Once the boundaries have been created, be sure to communicate them with a thoughtful cadence upfront and also at a few key points along the way, should situations call for a re-establishment.

The communication and maintenance of personal space and personal limits allows you to set ground rules and preemptively negate a significant proportion of over-stepping in the average individual.

Speak Your Feelings and Thoughts Directly

Along with the communication of boundaries, your opinions and feelings should be communicated openly.

If someone is hurting you or making you feel threatened or bad about yourself, feel free to speak up. If the other person reacts negatively to your honest opinion, then they are the perfect example of someone you should cut out of your life. People worth your time will take it upon themselves to listen and shift their behavior when it’s causing you pain.

Don’t pussyfoot around the point you’re trying to make either. Pick your words carefully and bluntly describe your thoughts so as to minimize any sort of interpersonal confusion or mixed signals.

Don’t Get Manipulated by Guilt

Manipulative people have many tricks up their sleeves that they use to paint you into corners that give them exactly what they want: control. Don’t let their guilt tactics eat away at your resolve.

You do not owe anyone anything.

If a man who wants you romantically has spent time talking to you for a long time and you don’t harbor these same romantic feelings, you do not owe it to him to continue talking. You can disappear off the face of the earth, if you wish, and that’s okay. Your safety is the utmost concern and not the opinions or expectations of others.

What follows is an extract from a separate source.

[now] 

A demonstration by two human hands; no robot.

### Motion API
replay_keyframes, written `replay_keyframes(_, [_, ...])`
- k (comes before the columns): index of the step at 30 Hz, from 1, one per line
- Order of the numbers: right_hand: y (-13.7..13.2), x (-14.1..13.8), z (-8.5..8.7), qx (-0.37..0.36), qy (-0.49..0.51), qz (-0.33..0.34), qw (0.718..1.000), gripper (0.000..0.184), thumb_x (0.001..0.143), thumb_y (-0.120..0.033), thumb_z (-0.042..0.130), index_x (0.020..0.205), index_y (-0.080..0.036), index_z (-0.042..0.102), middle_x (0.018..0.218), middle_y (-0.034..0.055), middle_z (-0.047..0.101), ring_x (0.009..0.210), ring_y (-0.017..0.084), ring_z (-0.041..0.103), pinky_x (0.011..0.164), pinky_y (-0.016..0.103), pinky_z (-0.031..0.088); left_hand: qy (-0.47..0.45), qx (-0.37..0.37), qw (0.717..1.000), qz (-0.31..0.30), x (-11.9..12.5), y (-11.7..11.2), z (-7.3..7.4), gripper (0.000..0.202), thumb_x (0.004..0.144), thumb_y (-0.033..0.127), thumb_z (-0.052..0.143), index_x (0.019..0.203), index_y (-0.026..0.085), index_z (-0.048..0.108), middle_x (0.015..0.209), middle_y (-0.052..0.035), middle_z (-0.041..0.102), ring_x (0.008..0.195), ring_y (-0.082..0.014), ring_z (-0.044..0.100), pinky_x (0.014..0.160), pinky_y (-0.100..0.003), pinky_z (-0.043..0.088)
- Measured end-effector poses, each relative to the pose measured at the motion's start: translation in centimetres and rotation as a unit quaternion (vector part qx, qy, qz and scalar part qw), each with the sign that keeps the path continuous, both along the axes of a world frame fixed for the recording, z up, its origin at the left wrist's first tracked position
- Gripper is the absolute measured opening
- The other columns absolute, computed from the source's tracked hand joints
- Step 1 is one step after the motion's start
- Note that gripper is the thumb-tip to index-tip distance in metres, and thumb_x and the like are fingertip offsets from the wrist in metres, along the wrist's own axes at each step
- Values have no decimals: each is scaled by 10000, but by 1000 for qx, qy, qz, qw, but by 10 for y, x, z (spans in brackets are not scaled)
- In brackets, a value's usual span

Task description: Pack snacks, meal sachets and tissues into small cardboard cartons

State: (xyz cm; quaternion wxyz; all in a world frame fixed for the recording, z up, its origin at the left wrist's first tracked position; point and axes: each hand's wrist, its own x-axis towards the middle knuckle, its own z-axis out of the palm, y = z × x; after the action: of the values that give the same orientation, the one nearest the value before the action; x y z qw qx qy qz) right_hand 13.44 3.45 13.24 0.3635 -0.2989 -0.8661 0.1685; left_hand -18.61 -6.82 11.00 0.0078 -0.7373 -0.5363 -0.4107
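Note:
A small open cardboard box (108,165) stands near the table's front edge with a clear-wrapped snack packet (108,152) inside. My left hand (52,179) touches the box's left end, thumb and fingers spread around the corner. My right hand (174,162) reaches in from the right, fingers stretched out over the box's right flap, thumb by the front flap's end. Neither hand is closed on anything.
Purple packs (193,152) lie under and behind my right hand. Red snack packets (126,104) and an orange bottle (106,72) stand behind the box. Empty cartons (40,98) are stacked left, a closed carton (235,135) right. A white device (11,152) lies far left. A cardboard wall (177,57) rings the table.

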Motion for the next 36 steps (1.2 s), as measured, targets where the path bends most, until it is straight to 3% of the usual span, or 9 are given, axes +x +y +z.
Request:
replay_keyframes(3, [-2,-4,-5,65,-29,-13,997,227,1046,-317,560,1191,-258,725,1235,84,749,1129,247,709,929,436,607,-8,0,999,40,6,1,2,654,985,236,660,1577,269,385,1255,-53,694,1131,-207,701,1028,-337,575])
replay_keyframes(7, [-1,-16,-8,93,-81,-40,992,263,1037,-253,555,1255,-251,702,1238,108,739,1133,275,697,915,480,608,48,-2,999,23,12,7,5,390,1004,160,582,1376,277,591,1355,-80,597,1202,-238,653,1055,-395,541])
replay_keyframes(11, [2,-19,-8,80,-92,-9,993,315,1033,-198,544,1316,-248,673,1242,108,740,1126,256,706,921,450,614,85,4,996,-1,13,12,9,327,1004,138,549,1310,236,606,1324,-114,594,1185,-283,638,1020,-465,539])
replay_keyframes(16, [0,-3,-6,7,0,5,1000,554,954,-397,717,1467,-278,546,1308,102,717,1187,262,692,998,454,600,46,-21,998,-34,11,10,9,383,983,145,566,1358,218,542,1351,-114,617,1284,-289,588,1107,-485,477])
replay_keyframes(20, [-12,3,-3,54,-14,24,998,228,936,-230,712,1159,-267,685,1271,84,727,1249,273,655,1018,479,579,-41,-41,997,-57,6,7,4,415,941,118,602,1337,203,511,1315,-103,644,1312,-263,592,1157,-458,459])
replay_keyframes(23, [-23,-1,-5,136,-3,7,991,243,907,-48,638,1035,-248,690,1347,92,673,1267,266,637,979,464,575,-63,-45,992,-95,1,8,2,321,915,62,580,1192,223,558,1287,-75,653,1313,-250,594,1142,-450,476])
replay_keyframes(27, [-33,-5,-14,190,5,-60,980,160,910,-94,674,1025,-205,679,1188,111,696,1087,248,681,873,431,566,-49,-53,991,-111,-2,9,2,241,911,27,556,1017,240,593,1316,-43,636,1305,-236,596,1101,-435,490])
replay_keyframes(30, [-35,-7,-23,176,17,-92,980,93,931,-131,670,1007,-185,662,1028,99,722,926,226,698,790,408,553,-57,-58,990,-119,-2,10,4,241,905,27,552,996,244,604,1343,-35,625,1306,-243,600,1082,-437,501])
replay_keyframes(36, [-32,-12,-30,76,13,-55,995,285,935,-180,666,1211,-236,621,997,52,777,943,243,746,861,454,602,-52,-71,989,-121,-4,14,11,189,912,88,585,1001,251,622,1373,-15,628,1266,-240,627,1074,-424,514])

If you don’t feel like responding to someone, don’t respond. If you’d rather not attend a social event, then don’t attend. There may be social consequences, if they are friendships you’d rather maintain, but the choice is yours.

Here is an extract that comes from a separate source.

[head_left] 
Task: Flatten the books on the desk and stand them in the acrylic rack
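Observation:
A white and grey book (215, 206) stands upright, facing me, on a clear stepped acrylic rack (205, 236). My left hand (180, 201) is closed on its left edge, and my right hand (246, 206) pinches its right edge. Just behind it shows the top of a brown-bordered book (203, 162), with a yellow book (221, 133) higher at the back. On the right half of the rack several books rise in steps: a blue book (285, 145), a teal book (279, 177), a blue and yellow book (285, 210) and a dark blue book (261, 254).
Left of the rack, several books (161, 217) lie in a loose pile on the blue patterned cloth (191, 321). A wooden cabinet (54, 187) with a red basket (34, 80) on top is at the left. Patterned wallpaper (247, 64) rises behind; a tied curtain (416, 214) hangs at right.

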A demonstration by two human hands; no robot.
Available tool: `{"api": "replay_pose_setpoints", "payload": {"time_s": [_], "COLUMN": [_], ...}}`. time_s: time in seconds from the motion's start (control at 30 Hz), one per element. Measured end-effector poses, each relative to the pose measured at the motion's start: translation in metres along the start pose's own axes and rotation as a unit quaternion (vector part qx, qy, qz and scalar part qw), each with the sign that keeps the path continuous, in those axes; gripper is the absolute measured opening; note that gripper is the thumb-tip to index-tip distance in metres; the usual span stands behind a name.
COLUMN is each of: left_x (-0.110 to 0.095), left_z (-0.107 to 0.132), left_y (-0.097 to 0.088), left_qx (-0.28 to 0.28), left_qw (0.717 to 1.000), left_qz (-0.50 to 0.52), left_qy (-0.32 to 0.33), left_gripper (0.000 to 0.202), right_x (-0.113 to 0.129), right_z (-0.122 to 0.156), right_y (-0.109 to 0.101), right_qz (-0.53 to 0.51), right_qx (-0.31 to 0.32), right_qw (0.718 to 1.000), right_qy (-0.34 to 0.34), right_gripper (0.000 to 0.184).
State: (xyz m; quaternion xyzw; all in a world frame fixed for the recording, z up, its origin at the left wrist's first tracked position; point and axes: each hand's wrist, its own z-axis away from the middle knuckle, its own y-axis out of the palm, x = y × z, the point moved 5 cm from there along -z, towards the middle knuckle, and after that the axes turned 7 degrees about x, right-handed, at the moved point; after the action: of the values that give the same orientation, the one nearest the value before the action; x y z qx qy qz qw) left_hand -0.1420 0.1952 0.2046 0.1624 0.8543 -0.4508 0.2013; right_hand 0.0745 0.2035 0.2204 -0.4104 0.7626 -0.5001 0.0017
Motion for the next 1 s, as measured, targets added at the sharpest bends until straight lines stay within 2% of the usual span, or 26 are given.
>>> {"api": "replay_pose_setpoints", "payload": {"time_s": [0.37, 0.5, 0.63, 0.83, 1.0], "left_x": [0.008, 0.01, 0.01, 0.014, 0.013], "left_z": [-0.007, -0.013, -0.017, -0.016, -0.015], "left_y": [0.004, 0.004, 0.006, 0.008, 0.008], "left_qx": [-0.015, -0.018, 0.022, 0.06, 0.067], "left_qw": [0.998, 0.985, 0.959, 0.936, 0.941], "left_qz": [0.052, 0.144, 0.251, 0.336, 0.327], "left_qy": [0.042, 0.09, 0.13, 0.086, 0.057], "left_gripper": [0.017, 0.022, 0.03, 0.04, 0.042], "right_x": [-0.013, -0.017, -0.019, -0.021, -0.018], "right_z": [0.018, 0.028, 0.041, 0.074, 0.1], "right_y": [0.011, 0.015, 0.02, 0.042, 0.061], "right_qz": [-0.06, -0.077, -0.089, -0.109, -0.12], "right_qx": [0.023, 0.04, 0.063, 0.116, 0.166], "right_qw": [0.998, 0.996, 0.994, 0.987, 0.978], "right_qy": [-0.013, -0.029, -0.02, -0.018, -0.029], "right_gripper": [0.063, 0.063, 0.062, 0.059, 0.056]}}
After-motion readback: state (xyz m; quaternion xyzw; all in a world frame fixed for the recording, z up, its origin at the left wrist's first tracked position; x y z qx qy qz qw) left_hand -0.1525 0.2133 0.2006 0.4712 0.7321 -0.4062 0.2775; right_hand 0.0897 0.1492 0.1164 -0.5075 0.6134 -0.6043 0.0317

You can’t please everybody and you can only do what is in your best interest. When you have true friends and meaningful relationships beyond those you wish to sever, then you may make more selfless decisions because their actions have given you the trust and security needed to feel comfortable about it, but don’t force it.

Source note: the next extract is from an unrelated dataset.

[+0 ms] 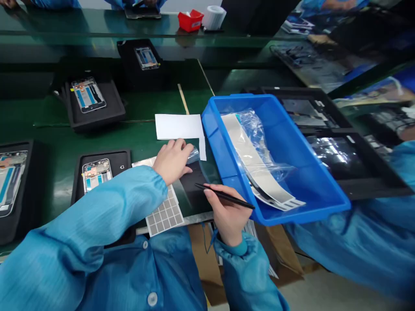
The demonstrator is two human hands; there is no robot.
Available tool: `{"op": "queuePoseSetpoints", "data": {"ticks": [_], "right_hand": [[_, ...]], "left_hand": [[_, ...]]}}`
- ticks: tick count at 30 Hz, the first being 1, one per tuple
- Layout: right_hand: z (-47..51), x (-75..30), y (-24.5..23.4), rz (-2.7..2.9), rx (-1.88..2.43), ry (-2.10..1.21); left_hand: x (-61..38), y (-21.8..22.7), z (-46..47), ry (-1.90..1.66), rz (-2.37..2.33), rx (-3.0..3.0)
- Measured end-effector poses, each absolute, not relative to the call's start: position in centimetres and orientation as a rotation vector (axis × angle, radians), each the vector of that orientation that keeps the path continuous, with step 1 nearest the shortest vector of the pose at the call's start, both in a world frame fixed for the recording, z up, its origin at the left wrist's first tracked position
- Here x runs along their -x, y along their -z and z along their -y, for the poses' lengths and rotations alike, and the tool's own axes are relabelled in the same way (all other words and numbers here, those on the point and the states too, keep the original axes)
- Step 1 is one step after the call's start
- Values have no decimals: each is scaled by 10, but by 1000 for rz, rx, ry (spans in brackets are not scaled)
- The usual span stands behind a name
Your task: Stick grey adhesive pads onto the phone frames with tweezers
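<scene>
Black stylus (227, 198) pinched in R hand (228, 214), fingers clenched on it, tip pointing L, just above dark glossy sheet (191, 190). L hand (171, 162) beside it, fingers curled over clear film piece (193, 155) at sheet's edge. Both over green surface (142, 110). Blue plastic bin (214, 134) to R: poly bag (256, 125), long film strips (249, 155). Grey grid pad sheet (165, 212) under L sleeve.

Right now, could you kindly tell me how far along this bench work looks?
Already placed: a silver phone frame in a black tray. In hand: the left hand touches clear plastic film; the right hand holds a slim black tool. Left: the grey gridded sheet shows rows of squares, and long silver strips lie in the blue plastic bin.
</scene>
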State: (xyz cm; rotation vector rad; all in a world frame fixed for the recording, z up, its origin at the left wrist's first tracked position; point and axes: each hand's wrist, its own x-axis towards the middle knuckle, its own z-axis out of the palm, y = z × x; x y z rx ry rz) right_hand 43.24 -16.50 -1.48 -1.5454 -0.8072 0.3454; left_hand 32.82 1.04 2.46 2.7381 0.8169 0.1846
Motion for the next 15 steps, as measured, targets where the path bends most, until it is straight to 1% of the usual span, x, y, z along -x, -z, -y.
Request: {"op": "queuePoseSetpoints", "data": {"ticks": [4, 9, 15], "right_hand": [[157, -440, 18, 868, 1482, -352], [142, -445, 15, 922, 1416, -334], [128, -448, 17, 932, 1363, -314]], "left_hand": [[-329, -17, -16, -112, -726, -2748], [-314, -18, -14, -106, -659, -2747], [-307, -10, -9, -287, -472, -2827]]}}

Don’t let the expectations of your acquaintances dictate your behavior, if it’s not the behavior you want to be associated with or it’s not in your best interest.

Free Others from Expectations While Freeing Yourself

In all fairness, levying these types of boundaries and taking your own life back into your own hands is only great if it’s even-handed.

Now that you’ve considered so many of the ways other people influence and dictate your own life, take a moment to survey how you treat people as well.

It’s not right to expect a certain level of flexibility in others and not grant them the same privilege. Make sure you’re not the negative person influencing other people’s lives in harmful ways. Take stock in your role in the lives of those close to you and what benefits you mutually provide each other.

If the relationship only goes in one direction, it’s time to either change or reconsider the way you interact, no matter which side the greediness is coming from.

Practice Acceptance

Maybe a relationship you once treasured has now veered out of control into dangerous territory. Don’t blame yourself. That is not always a bad thing. People come into and leave our lives constantly and that is just the way that life needs to pan out sometimes.

Don’t fret and regret and obsess over the changes you’ve made to your life, wondering if it was the right decision. We’re all where we are supposed to be in any given moment. It’s not that there’s no room for forgiveness, but that will take time. In the present context, you’re better off.

Take a deep breath, accept the choices you’ve made, and take solace in the fact that you’re actively taking the wheel when it comes to your own personal growth and development. Any brick you lay that takes you one step closer to happiness is a worthy pursuit.